Your instructions -> Report each line of the data that includes the word "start".

Given material ->
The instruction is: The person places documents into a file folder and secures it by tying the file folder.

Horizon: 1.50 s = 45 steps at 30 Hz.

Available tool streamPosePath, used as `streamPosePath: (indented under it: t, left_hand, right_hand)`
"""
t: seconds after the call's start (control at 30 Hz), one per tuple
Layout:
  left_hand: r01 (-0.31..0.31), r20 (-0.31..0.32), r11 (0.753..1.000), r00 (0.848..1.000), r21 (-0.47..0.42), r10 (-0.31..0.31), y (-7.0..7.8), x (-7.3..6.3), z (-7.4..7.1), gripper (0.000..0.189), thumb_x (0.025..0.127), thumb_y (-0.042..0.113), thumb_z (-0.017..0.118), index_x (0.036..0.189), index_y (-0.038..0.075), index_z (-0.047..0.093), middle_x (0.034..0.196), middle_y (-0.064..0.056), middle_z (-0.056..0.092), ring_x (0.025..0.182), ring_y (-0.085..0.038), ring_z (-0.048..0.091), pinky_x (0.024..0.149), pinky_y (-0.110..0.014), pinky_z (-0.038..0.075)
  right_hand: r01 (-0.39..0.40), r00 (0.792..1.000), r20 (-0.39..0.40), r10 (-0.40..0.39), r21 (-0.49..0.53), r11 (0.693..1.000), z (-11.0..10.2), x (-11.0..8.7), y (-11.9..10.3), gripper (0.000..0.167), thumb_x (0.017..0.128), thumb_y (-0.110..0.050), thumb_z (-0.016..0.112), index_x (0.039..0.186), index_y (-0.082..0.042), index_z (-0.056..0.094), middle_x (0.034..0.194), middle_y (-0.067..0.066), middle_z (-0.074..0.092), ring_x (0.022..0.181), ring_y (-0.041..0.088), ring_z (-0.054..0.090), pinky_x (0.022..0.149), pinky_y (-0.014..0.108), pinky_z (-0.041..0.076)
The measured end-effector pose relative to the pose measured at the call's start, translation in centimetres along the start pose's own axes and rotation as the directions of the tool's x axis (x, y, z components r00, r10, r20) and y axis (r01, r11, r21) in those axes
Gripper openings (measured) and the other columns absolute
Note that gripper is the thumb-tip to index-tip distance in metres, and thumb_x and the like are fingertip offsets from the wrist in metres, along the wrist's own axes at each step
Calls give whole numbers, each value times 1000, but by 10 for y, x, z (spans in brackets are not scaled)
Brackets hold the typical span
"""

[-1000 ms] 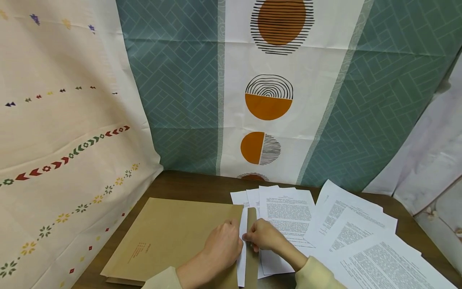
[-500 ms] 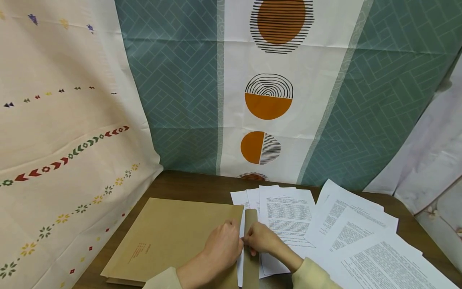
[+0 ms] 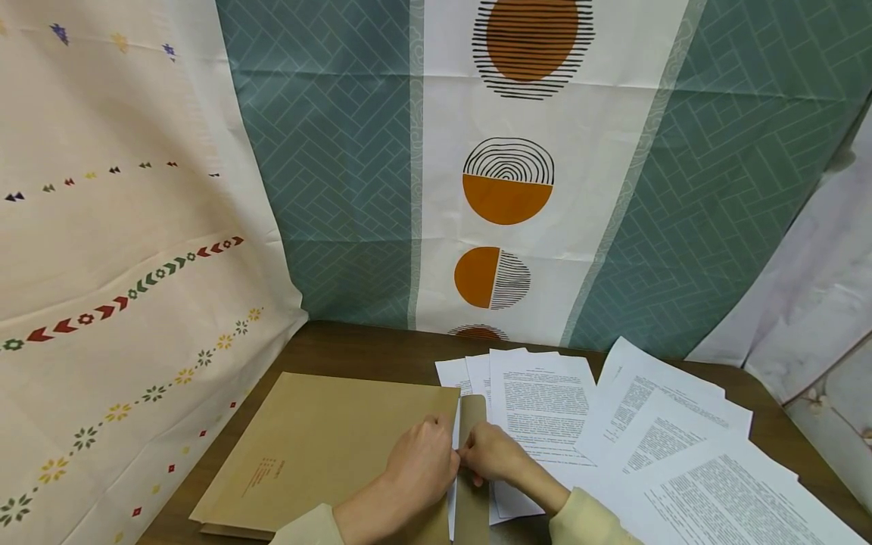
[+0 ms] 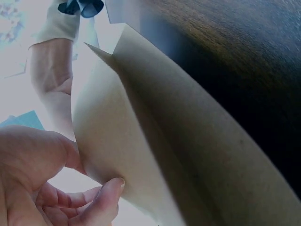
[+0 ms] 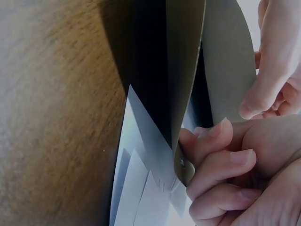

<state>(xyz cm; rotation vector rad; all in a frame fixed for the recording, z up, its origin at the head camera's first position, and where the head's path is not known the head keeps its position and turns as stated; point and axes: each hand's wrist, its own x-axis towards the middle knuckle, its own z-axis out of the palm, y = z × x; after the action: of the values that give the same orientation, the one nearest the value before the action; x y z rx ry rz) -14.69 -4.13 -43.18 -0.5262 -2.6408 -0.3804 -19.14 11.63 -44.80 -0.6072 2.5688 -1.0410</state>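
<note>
A large brown kraft envelope (image 3: 327, 446), with small red print near its lower left, lies on the table. Along its right side stands a raised flap (image 3: 473, 492); a narrow white strip shows in the gap. My left hand (image 3: 424, 458) pinches the envelope's edge, thumb and fingers on the kraft panel (image 4: 108, 117) in the left wrist view. Close beside it, my right hand (image 3: 493, 454) grips the flap's edge between thumb and curled fingers. In the right wrist view, a small round metal-looking spot (image 5: 182, 163) shows on the kraft beside the right fingers (image 5: 211, 136).
Printed sheets (image 3: 541, 401) lie overlapped behind and right of the flap. More printed pages (image 3: 736, 492) fan out toward the right front. The dark wooden table (image 3: 368, 348) ends at a patterned curtain (image 3: 341, 189), with a cream cloth (image 3: 136, 303) hanging at left.
The flap has tipped left over the gap, so the white strip looks narrower. My right hand has moved slightly left with it, while the left hand stays in place.
</note>
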Motion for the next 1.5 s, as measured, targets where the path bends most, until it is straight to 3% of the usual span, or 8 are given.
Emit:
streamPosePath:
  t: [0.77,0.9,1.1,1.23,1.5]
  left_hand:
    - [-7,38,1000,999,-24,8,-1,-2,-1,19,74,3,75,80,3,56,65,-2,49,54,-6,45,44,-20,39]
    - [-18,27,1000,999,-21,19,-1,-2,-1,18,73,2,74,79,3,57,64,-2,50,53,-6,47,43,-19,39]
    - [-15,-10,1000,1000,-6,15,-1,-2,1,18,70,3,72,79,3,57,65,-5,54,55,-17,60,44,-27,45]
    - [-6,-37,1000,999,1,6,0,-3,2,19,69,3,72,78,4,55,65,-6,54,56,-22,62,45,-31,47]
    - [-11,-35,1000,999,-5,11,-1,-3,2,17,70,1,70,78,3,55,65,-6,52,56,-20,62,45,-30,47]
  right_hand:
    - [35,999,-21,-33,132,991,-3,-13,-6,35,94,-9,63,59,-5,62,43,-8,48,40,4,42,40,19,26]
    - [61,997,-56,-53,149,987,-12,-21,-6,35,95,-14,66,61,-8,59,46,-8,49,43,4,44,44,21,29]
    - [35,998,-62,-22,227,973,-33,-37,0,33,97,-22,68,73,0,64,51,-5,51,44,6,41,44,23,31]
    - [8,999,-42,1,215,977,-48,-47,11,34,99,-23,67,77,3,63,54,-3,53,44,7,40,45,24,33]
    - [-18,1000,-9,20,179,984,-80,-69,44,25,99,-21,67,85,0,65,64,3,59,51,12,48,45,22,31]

Output for this task ->
t: seconds after the call's start (control at 30 Hz), one per tuple
The measured end-effector pose relative to the pose measured at the call's start, translation in centimetres along the start pose's own axes and rotation as the directions of the tool's x axis (x, y, z components r00, r10, r20) and y axis (r01, r11, r21) in those axes

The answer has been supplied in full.